Ivana Maletić adds that it was quite doable for 2021, with one RRF payment, but 2022 will be different. ‘For 2022 the number of payments might not be that high yet but the amount of milestones and targets will be huge and our sample size has its limitations. As I mentioned, for the RRF we have to do compliance and performance reports. Apart from the report on the Commission’s assessment of the national recovery and resilience plans — the NRRPs which we published last September — I am leading two additional audits on the subject — one on the RRF performance monitoring framework and another on the RRF absorption capacity. In addition, the ECA is finalising a report on the Commission’s control system for the RRF and is planning a number of RRF-related audits for the next year as well.’

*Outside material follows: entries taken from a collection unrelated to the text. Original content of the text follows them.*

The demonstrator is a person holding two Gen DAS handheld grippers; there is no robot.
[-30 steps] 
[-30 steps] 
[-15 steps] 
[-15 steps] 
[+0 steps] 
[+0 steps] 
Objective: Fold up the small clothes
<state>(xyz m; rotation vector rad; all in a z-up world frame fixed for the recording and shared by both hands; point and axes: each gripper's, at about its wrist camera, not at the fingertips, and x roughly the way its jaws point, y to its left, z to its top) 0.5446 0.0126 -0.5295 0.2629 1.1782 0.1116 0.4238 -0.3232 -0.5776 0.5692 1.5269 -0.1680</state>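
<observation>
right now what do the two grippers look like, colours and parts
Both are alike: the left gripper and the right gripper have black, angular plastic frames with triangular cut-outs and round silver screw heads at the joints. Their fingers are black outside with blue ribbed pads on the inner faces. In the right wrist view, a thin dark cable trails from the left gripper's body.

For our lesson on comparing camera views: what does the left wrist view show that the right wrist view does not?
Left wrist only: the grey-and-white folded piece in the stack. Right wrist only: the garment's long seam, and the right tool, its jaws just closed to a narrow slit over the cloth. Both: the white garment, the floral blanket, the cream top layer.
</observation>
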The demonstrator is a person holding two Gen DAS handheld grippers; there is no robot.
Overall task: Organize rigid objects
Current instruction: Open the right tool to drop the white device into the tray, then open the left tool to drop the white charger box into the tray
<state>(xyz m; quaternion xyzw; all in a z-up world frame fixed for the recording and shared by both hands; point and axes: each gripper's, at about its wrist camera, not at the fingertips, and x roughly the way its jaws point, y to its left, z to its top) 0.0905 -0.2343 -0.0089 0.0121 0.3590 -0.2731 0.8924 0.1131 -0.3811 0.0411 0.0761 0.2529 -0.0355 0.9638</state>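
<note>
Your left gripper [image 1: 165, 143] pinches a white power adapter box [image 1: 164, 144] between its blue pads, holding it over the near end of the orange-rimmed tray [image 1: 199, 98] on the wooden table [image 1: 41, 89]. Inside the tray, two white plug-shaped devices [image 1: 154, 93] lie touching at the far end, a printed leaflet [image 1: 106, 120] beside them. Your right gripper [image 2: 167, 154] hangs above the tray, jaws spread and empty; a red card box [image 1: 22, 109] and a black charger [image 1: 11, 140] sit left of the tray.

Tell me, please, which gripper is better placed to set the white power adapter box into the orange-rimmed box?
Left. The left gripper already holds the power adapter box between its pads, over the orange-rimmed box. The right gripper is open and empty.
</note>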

She emphasises that the European Parliament is keeping a close eye on the RRF, and is very interested in how the money allocated to Member States has been spent on the ground, and on what exactly. This information forms part of the Parliament’s assessment for the annual discharge. ‘Here again there is this overall risk: can we realistically expect that this huge amount of money will be implemented in such a short time, while respecting the Financial Regulation and all sound financial management principles, preventing any irregularities, fraud and corruption? Do the Member States and the Commission have the resources to warrant this? Do we have enough resources to review this?’ She says that the European Parliament has already asked the ECA whether it can provide assurance that everything was properly done, and not only regarding the fulfilment of the milestones and targets. ‘They are keen to know about financial management and the proper application of the Financial Regulation. We can see that already.’

She explains that within the ECA there has been a lot of discussion over how to tackle the operational audit challenges relating to the RRF. ‘We have to audit this new instrument and we have to be innovative on how to do that. But it is also clear that we have only received very limited resources to audit the RRF in the way we would like to. And would be expected to!’

Performance aspects to be tackled at design phase

The first performance audit results relating to the RRF were published in special report 21/2022 reviewing the Commission’s assessment of the NRRPs, which the ECA considered appropriate overall. ‘For this audit we did not assess the individual NRRPs, but the way the Commission assessed them. We also did not audit the Commission’s methodologies for tagging of the six pillars, such as the green and the digital aspects, but actually assessed how the Commission applied this tagging to the measures we sampled. In this respect we did not find any loopholes.’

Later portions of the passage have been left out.